Drake et Beyoncé ont surpris en s’inspirant de la house, musique des années 1990, un revival qui permet d’honorer des pionniers afro-américains oubliés de ce courant de la musique électro. Le Canadien a tiré le premier avec l’album Honestly, Nevermind le 17 juin, précédant de quatre jours Break My Soul, single de l’Américaine. Exit le rap ou le R’n’B: les deux mégastars donnent dans un registre house, branche de l’électro répandue dans les clubs européens il y a 30 ans.
« Je suis un peu sidéré, qui avait vu venir ça ? » commente David Blot, journaliste français et organisateur dans les années 1990 des soirées house Respect, exportées de Paris à New York. « Drake avec Passionfruit (2017) touchait un peu à la house mais, là, c’est choquant, dans le bon sens du terme. Et, Beyoncé, c’est carrément ‘‘dance’’, même si Formation (2016) avait déjà des couleurs un peu house », poursuit le coauteur du roman graphique Le chant de la machine, dédié à l’histoire de la house.
Les deux stars sont bien placées dans les charts, en dépit d’un accueil parfois rugueux. Drake fut ciblé sur les réseaux sociaux, sur fond de supposée trahison envers la communauté afro-américaine (dont son père est issu). À l’instar de ce tweet : « Qu’est-ce que c’est que cet album pour blancs de Drake ? C’est pour les clubs d’EDM. » L’EDM (Electronic Dance Music) est une expression qui ramasse la musique électro la plus commerciale. Dans les années 1990, Ace of Base, groupe suédois à hits, était un des symboles de ce qu’on nomme aussi l’Eurodance, excroissance de la house.
Frankie Knuckles
Mais Questlove, batteur américain de The Roots, véritable bible musicale, a recentré le débat sur ses réseaux sociaux, partant à la rescousse de « D&B » – soit Drake et Beyoncé. Le musicien y dénonce d’abord un « dédain » envers l’importance de la culture noire dans l’électro. Et se dit heureux « que D&B mènent la charge ».
Car l’histoire de la house s’est aussi écrite avec des DJ-producteurs afro-américains. Chez les archéologues musicaux, pour les origines de la house, une ville, un club et un nom reviennent toujours : Chicago dans les années 1980, The Warehouse, Frankie Knuckles, DJ-producteur afro-américain décédé en 2014. L’anecdote est célèbre… un jour, Knuckles voit sur la devanture d’un bar : « Ici, on joue de la house music. » Il demande à la personne qui l’accompagne ce que ça signifie : « C’est la musique que tu joues au Warehouse, Frankie ! » À l’époque, les habitués du club se donnent rendez-vous à la « House », diminutif du Warehouse.
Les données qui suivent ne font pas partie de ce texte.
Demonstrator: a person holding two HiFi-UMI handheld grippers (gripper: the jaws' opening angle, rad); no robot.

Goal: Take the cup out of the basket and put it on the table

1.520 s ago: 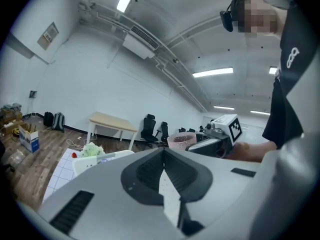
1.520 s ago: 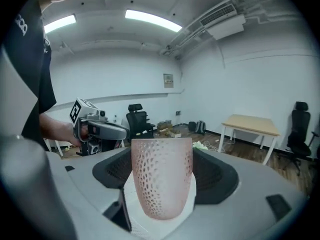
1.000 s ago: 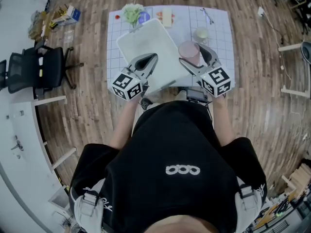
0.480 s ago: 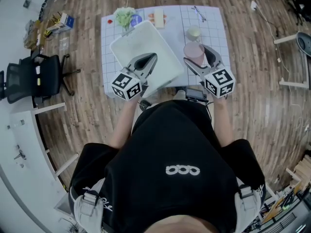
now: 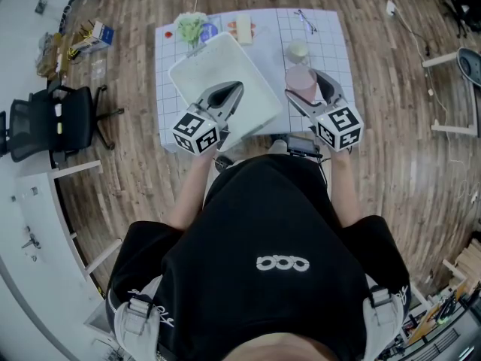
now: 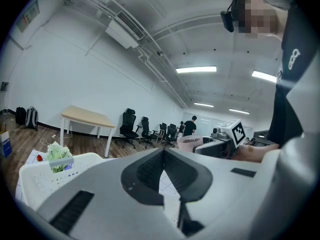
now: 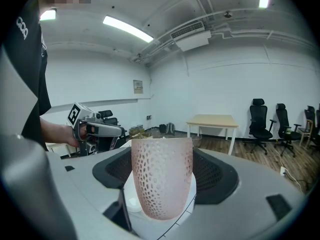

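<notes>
A pink perforated cup (image 5: 299, 78) (image 7: 161, 181) is held upright over the table, just right of the white basket (image 5: 197, 60). My right gripper (image 5: 303, 84) (image 7: 162, 184) is shut on it, one finger on each side. My left gripper (image 5: 231, 89) (image 6: 162, 155) hovers over the basket's near right part; its pads meet and hold nothing. The left gripper view shows the basket's white wall (image 6: 42, 173) at lower left and the cup (image 6: 189, 143) far off. The table (image 5: 334, 40) has a gridded white top.
At the table's far edge lie a green bunch (image 5: 191, 25), a blue item (image 5: 211, 29), a pale block (image 5: 243, 27) and glasses (image 5: 304, 19). A small pale cup (image 5: 298, 51) stands behind the pink one. A black office chair (image 5: 52, 119) stands left on the wood floor.
Since a second ago the pink cup and right gripper have shifted slightly right, away from the basket's edge. In the last half second almost nothing has moved.
</notes>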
Knuckles disait modestement : « Les gens ne voulaient plus de disco, on leur a donné une autre musique. »
De fait, en mixant plusieurs musiques, Knuckles débarrasse le disco de ses artifices, injecte un groove-battement de cœur et une rythmique qui claque. Knuckles, un nom tombé dans l’oubli aux États-Unis, comme ceux d’autres de ses pairs, Ron Hardy ou Marshall Jefferson. « Aux États-Unis, cette musique est restée longtemps dans l’indifférence, sans doute à cause de ses liens avec les communautés noire, latino et gay des scènes de New York, Chicago ou Detroit (musique techno pour cette dernière ville) », complète David Blot, voix de la station Radio Nova en France.
Larry Levan
Dans Break My Soul, Beyoncé sample un standard de dance music des années 1990, Show Me Love de Robin S. Le futur album de celle que l’on surnomme « Queen B », Renaissance (sortie le 29 juillet), sera-t-il entièrement house ? L’album sonnera en tout cas très club, selon les indices du magazine Vogue, seul média qui a pu écouter le disque chez Beyoncé. Pour la séance photo, elle voulait évoquer « la scène garage des années 1990 » et les « excès des années 1980 », selon Vogue.
La garage house est une branche musicale qui renvoie au Paradise Garage, club mythique de New York des années 1970-1980 où officiait Larry Levan (décédé en 1992), DJ afro-américain et mentor de Frankie Knuckles.